What's this got to do with Christmas? Lots, actually. There are so many traditions associated with the holiday, and I don't mean the standard get a tree throw lights on it presents, stockings, and so on and so forth. Every family has an assortment of personal traditions they carry out, even though it might not register as traditions. Sadly enough, my family's been gradually losing ours as time goes by, mine honorable brother and myself leave home, and we just lose the time to do all we once did. One of my favorite traditions is helping Dad put up the lights. We usually string the tree first, and I've had the pattern down for ages. But much more important to me is the last string of lights that goes in the hallway, winding up the stair banister, then along the edge of the hallway, over the door, and almost to the living room entryway. We've done this for more years than I remember, just because. The last few years, as age has caught up and started making Dad pay for his "misspent youth" and I've found that real life keeps my hopping, it's been one of those things we do, but it tends to be last minute. Still love it, still want to keep doing it, still manage to do it, but it's put off as a 'not vital' thing.

This year, as you might guess, things have changed.

Mom's brother and his wife came up from Florida/Panama to spend Christmas with the family for the first time in 6 years, so they've been hanging out here the past two days. Today, Mary finally decided to tackle the standing but undecorated tree. By the time I woke up (blame going to a late movie and then staying up till 3:30 to read some awesome Fleur fic), the tree already had its lights. At first, it didn't seem to bother me that it wasn't Dad and I that put it up, but the fact that it wasn't the way it usually was: instead of the lights winding around the tree, they go up and down and what have you.
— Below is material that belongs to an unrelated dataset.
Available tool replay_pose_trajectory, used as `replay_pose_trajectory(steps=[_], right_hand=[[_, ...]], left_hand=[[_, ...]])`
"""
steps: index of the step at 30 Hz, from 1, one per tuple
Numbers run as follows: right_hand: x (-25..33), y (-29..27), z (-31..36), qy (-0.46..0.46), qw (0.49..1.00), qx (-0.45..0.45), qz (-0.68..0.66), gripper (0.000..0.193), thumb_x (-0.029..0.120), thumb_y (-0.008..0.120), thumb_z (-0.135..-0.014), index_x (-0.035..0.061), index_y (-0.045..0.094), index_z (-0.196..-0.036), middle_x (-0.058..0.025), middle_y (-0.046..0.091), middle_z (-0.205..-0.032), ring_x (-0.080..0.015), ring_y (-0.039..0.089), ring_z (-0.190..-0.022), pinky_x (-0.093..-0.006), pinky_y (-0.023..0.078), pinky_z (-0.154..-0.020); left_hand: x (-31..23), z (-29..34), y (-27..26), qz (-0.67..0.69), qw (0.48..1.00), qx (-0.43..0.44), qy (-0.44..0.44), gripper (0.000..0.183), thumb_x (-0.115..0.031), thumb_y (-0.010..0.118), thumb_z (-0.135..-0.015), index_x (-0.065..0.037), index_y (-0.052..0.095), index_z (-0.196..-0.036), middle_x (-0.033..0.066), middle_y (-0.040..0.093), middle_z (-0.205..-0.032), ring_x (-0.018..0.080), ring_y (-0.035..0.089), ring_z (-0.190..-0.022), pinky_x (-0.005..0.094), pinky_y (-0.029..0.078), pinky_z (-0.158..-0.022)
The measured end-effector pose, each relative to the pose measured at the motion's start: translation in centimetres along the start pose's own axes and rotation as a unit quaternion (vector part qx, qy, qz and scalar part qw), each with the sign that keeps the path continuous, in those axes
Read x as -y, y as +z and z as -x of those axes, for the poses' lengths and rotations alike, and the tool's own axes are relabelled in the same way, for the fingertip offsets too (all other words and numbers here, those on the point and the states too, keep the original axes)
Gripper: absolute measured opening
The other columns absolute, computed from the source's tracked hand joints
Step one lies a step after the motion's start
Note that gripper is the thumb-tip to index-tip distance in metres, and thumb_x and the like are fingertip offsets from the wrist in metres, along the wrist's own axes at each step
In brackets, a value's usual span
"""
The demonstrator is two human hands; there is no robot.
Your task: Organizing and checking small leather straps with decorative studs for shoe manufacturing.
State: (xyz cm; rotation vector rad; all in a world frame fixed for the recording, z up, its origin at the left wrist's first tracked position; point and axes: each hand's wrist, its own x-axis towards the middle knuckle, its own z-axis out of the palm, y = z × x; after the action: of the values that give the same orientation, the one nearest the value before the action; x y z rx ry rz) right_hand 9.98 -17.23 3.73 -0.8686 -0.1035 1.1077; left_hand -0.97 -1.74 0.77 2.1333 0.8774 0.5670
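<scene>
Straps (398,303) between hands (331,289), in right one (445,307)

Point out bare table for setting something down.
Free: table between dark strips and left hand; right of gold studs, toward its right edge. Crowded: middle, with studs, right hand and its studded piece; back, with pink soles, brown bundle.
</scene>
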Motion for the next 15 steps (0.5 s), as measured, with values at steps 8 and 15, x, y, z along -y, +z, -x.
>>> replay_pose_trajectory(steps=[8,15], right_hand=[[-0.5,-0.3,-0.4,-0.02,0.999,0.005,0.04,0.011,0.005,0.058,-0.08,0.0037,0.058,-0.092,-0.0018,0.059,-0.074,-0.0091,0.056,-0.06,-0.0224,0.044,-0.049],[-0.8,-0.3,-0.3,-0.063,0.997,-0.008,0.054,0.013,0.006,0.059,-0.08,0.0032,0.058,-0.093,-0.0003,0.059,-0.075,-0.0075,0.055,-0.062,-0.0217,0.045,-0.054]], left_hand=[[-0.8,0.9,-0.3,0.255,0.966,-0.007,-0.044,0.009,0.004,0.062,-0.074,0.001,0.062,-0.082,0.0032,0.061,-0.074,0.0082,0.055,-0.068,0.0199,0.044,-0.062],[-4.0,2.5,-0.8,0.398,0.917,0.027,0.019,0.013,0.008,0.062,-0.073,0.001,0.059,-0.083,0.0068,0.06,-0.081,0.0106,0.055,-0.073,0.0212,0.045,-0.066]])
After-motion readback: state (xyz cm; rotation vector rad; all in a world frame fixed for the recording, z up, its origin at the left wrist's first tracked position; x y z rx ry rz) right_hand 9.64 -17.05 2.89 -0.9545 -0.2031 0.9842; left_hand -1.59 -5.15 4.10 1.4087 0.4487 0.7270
My first, internal thought (you do NOT go around saying such things around the relatives!) was "No! You don't do it that way! She did it wrong!"

::winces:: I'm not proud of that. I think it was more resentment, if I dare use such a strong word, that this almost stranger came in and was taking over my, OUR, job/fun. I keep telling myself, over and over, that she wasn't doing it wrong, she was doing it DIFFERNETLY. Not wrong.
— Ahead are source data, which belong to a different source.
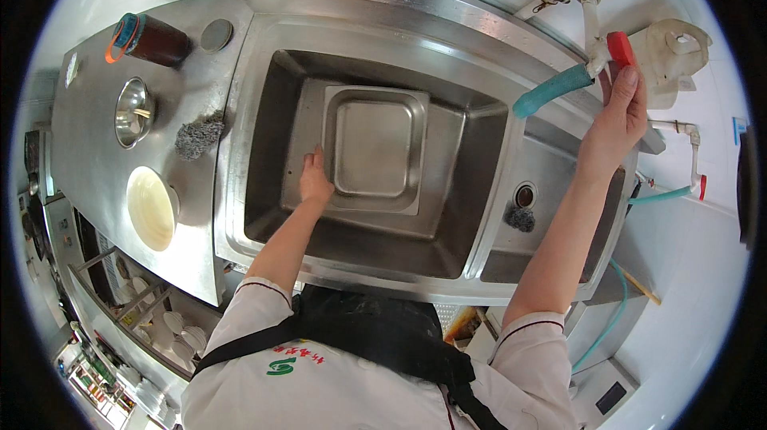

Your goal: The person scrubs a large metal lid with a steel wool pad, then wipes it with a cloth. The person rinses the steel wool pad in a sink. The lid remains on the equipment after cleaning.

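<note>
A square, shallow stainless steel pan (373,205) lies in the large basin of the sink (375,258). At its left rim is my left hand (316,181), closed on the edge with the thumb along it; the other fingers are partly hidden. Up at the right, my right hand (619,122) is raised with its fingers on the red handle (620,48) of a wall tap. From that tap a short teal hose (553,93) points down toward the divider between the basins. No water shows clearly at its end.
Left of the sink, the steel counter (96,122) bears a dark jar (160,40), a round lid (216,35), a metal bowl (133,113), a steel scourer (200,137) and a cream bowl (152,208). Another scourer (520,219) lies beside the drain (525,194) in the smaller basin.
</note>
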The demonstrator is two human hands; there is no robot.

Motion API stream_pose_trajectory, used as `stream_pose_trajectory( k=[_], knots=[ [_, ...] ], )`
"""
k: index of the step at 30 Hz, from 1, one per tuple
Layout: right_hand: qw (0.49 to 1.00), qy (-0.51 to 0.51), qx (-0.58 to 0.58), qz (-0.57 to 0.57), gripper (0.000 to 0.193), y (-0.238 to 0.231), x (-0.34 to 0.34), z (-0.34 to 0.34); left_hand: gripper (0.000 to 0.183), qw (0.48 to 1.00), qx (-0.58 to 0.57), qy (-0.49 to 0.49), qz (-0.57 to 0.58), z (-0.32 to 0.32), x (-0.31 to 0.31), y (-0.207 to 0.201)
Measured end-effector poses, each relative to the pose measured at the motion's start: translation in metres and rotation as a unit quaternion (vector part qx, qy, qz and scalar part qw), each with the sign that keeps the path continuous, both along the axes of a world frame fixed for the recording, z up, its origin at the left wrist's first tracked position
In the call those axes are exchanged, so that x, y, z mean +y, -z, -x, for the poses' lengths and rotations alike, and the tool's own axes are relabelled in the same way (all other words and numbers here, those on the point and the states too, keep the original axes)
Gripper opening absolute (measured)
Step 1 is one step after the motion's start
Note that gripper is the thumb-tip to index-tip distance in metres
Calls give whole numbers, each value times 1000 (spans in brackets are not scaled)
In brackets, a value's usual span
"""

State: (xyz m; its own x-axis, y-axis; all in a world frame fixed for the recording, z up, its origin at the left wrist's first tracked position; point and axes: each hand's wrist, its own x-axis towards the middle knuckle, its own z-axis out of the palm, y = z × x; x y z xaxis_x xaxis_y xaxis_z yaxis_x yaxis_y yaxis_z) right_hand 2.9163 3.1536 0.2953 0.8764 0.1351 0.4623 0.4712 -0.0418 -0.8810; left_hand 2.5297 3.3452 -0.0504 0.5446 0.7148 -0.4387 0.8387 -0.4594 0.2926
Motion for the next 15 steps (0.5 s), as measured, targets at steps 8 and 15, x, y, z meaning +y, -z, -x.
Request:
stream_pose_trajectory(
  k=[8, 15],
  knots=[
    [940, -168, 188, -229, 42, 31, -19, -37, 96, 993, 1, 59, 106, -74, -66, -17],
    [790, -115, 498, -338, 35, 165, -7, 54, 58, 929, -287, -77, 220, -132, -90, -61]
  ],
)
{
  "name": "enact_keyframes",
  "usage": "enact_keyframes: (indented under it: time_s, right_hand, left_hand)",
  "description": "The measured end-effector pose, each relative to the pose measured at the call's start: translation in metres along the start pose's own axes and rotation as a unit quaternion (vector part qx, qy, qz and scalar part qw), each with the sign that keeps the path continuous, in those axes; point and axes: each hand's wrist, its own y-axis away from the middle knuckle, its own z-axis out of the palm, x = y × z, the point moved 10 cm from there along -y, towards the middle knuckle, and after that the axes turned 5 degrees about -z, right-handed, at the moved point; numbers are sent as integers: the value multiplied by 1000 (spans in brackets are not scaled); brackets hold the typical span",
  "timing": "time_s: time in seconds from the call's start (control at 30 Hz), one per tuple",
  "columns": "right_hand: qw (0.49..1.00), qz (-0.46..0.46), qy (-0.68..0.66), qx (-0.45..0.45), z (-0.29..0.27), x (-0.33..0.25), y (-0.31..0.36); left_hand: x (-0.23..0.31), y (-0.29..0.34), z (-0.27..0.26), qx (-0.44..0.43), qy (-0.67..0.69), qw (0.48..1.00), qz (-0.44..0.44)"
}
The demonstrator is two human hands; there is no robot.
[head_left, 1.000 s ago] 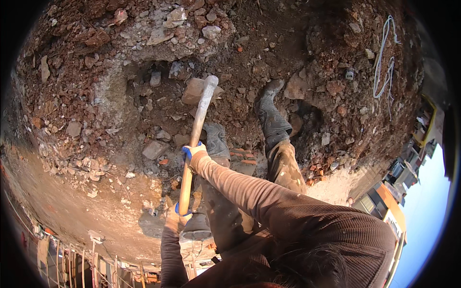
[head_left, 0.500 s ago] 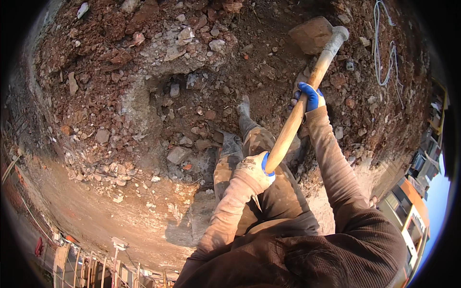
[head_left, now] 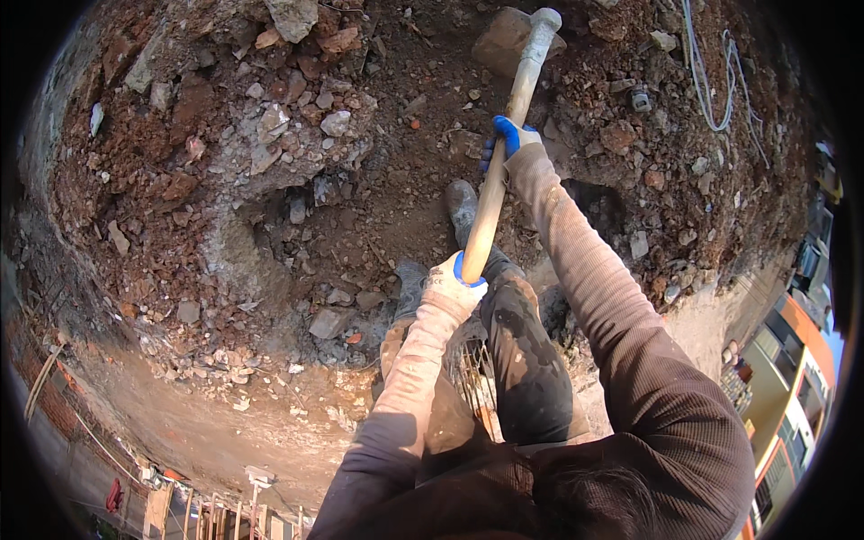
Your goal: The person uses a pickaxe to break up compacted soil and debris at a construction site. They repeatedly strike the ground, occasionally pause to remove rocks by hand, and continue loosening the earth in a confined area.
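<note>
A hoe with a pale wooden handle (head_left: 491,200) slants across the middle, its broad brown blade (head_left: 500,43) low over or against the dirt at the far side. I cannot tell whether the blade touches the ground. My left hand (head_left: 453,284), in a white glove with a blue palm, is closed round the handle's near end. Farther up the handle, my right hand (head_left: 515,144) grips it in a matching glove, blue fingers wrapped round the wood. Beneath the handle, my boots (head_left: 463,209) stand in the loose soil.
Broken stones and reddish dirt (head_left: 171,189) lie all around. A large rock (head_left: 292,18) sits at the far left, a grey stone (head_left: 329,322) beside my boots. A pale cable (head_left: 711,85) loops at the far right. Wooden stakes (head_left: 216,520) stand at the near left.
Both hands and the hoe have swung left and farther away from me. The handle now stands steeper in view, and both arms are stretched out more.
</note>
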Motion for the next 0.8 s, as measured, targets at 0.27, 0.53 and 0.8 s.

Is it obvious that I'm still having issues dealing with this?

So then Mom told me to help her string the stairs with the last strand. Dad's had foot issues (that misspent youth thing), and the brace wears him out so that he doesn't have the... drive, energy, whatever to do it after work. I'd figured we'd hit it this weekend. Well, guess not. Aunt Mary, for reasons beyond my comprehension, started with the end bulb (er, the end of the string that's not the plug) at the TOP of the stairs, and going down, on the principle that it would be easier. We've always done it starting at the bottom (with the plug plugged in), gone up, then around. Despite several attempts on my part to explain, she insisted it would be easier to do it her way. So, following Mom's not so subtle hints, I just nodded, went with the declaration that I was just the flunky and would therefore follow her orders, and we ended up having to redo the whole damn thing from the bottom anyways.

I was good. I didn't say "the right way".

And in the end, we didn't do it the usual way anyways. Instead of going straight along the sideboard, we scalloped it, which does look cool.

It just doesn't look the usual way. And I didn't do it with Dad. ::sighs:: Which brings me back to the point. I feel guilty, I guess. It's not just one of our own, personal little traditions, it's bonding time, getting into the holiday spirit of family and sharing time together. And in the end, I feel like I'm losing another piece of my childhood, the... oh, how to put it. The adult cynic side of me says the naiveté of youth, but the dreamer insists it should be something else, and I refuse as a whole to use the word innocence.

What do you call that part of you that revels in the truth of Santa Claus, that knows it's about giving but loving every part of the getting just as much, of seeing stars in tree lights, and revels in nighttime car rides to see what lights are around the neighborhood? What is it that finds truth- or at least ignores tackiness- in the traditional carols, celebrates in the setting up of nativity scenes while not caring about religious denomination, doesn't get melancholy over the holidays but insanely hyperactively happy, and knows that Christmas isn't about the giving or the getting, but it's about traditions- it's about family?